WHAT YOU HAVE TO DO
For this exercise, copy exactly the lines below from the one with "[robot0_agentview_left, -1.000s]" through the one with "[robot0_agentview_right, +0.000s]" and leave out the pictures.

DATA SEGMENT Start Marker

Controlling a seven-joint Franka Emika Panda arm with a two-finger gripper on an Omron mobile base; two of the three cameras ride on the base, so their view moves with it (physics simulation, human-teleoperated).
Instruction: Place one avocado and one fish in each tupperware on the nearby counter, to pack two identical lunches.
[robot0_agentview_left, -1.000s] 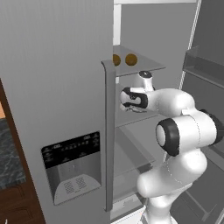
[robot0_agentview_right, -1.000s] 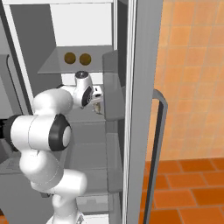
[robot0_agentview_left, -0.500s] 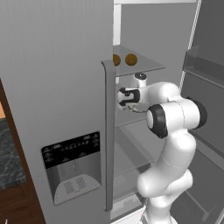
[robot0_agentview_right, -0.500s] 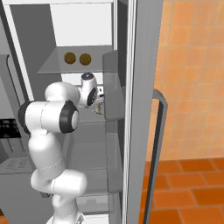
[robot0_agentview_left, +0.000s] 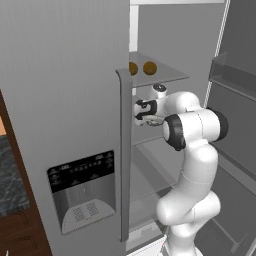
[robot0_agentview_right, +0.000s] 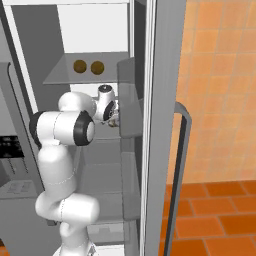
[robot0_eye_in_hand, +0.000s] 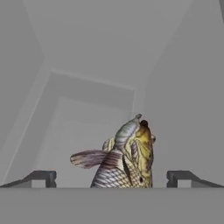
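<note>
- From the hand, a scaly yellow-grey fish (robot0_eye_in_hand: 124, 159) lies between the wide-spread jaws; the base cameras barely show it.
- Two avocados (robot0_agentview_left: 141, 68) sit on the fridge shelf (robot0_agentview_right: 75, 75) above the gripper (robot0_agentview_left: 142, 111).
- Since a second ago, the elbow has swung up.
- The fish's tail is cut off.

A fish (robot0_eye_in_hand: 124, 159) is lying on a grey shelf (robot0_eye_in_hand: 83, 127) inside a plain grey compartment. It is showing silver-grey scales along its lower body, yellow-gold colouring along its right side, and a pale striped fin fanning out to its left. The gripper (robot0_eye_in_hand: 111, 177) is sitting with its two dark fingertips (robot0_eye_in_hand: 43, 176) spread wide, one on each side of the fish and apart from it. Behind the fish, the shelf is running back to the rear wall (robot0_eye_in_hand: 109, 39).
</note>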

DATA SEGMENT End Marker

RESPONSE
[robot0_agentview_left, -1.000s] 
[robot0_agentview_right, -1.000s] 
[robot0_agentview_left, -0.500s] 
[robot0_agentview_right, -0.500s] 
[robot0_agentview_left, +0.000s] 
[robot0_agentview_right, +0.000s] 

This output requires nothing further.